Сильнее бури (Рашидов) - страница 108

Когда Султанов вернулся на место, Кадыров, кивнув на письмо, белевшее на подушке, напомнил:

- Ты бы прочел, что мы там нацарапали…

- Сейчас-сейчас, председатель, всему свое время.

Султанов не спеша водрузил на нос очки в светлой роговой оправе, поднес к самым глазам письмо, привезенное Кадыровым, й углубился в чтение. Читал он тоже со вкусом, смакуя каждую строчку, подчеркнуто выражая свое отношение и к тем местам, которые ему нравились, и к тем, которые вызывали сомнение. То он недовольно сдвигал черные, как уголь, брови, то заливался одобрительным, победным смешком, то восклицал, восхищенно причмокивая: «Ай, молодцы! Круто завернули!» Дочитав письмо, он с минуту размышлял о чем-то, зло прищурив глаза, а потом пригрозил, ни к кому не обращаясь:

- Ну, погоди… Это тебе так не пройдет! - Но тут же встрепенулся, сверкнул улыбкой и весело посетовал: - Что-то не торопится этот титан газетной мысли!. А сказал: одна нога здесь, другая там. Ноги-то у него - знаешь, раис? - словно ходули!

Юсуфий, однако, явился вовремя, к той минуте, когда блюдо снова наполнилось пловом.

Газетчик казался каким-то червеобразным… Длинный, тонкий, как червь, скучный и серый, как червь. Глаза его ничего не выражали, да к тому же их надежно прикрывали толстые стекла очков. Лицо Юсуфия узкое, очки огромные, и потому через стекла видны не столько глаза, сколько приплюснутые к черепу уши. Тонкие, бескровные губы, казалось, не знали, что такое улыбка.
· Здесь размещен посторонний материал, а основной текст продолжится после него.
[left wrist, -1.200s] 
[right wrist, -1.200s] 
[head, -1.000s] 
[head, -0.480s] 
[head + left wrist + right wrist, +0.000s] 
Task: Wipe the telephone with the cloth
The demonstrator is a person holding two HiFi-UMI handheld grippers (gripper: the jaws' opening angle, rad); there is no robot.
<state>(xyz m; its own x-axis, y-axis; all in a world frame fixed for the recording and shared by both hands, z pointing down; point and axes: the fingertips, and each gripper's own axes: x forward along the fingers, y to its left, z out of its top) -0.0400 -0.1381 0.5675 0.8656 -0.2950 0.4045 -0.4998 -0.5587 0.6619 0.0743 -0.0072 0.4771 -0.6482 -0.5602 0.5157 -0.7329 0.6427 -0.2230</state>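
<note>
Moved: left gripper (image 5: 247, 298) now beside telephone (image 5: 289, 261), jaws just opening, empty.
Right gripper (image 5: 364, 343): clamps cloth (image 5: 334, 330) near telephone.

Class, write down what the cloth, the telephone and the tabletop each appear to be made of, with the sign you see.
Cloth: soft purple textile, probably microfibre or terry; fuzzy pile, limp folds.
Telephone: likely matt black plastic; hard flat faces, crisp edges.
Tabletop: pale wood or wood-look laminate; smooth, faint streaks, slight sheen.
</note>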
Волосы, щетинившиеся ровным ежиком, были какого-то серого, пыльного цвета… Старенький серый пиджак болтался на Юсуфии, как на вешалке; просторные брезентовые сапоги казались слишком свободными для его длинных, тощих ног; при ходьбе нога толклась в сапоге, как бревно в маслобойке [14]. Трудно угадать возраст Юсуфия, но еще труднее - его склонности, и совсем невозможно - чувства и мысли. Эта бесцветность, невыразительность, неопределенность его облика пугали собеседника.

Держался Юсуфий при высоком начальстве не совсем независимо, но и без угодничества. Обменявшись вялым рукопожатием сначала с Султановым, а потом с Кадыровым, он уселся на одеяле так ловко, что нескладные его ноги никому не мешали. Отпустив дежурную шутку о теще, у которой он, видно, любимый зятек, Юсуфий бесцеремонно накинулся на плов. Ел он жадно и много, по подбородку стекал жир, но он не вытирал его, и жир капал на засаленные пиджачные лацканы.

Султанов, хотя и чувствовал над ним свою власть, однако, желая задобрить газетчика, разговор начал с шутливых похвал, адресованных «титану газетной мысли».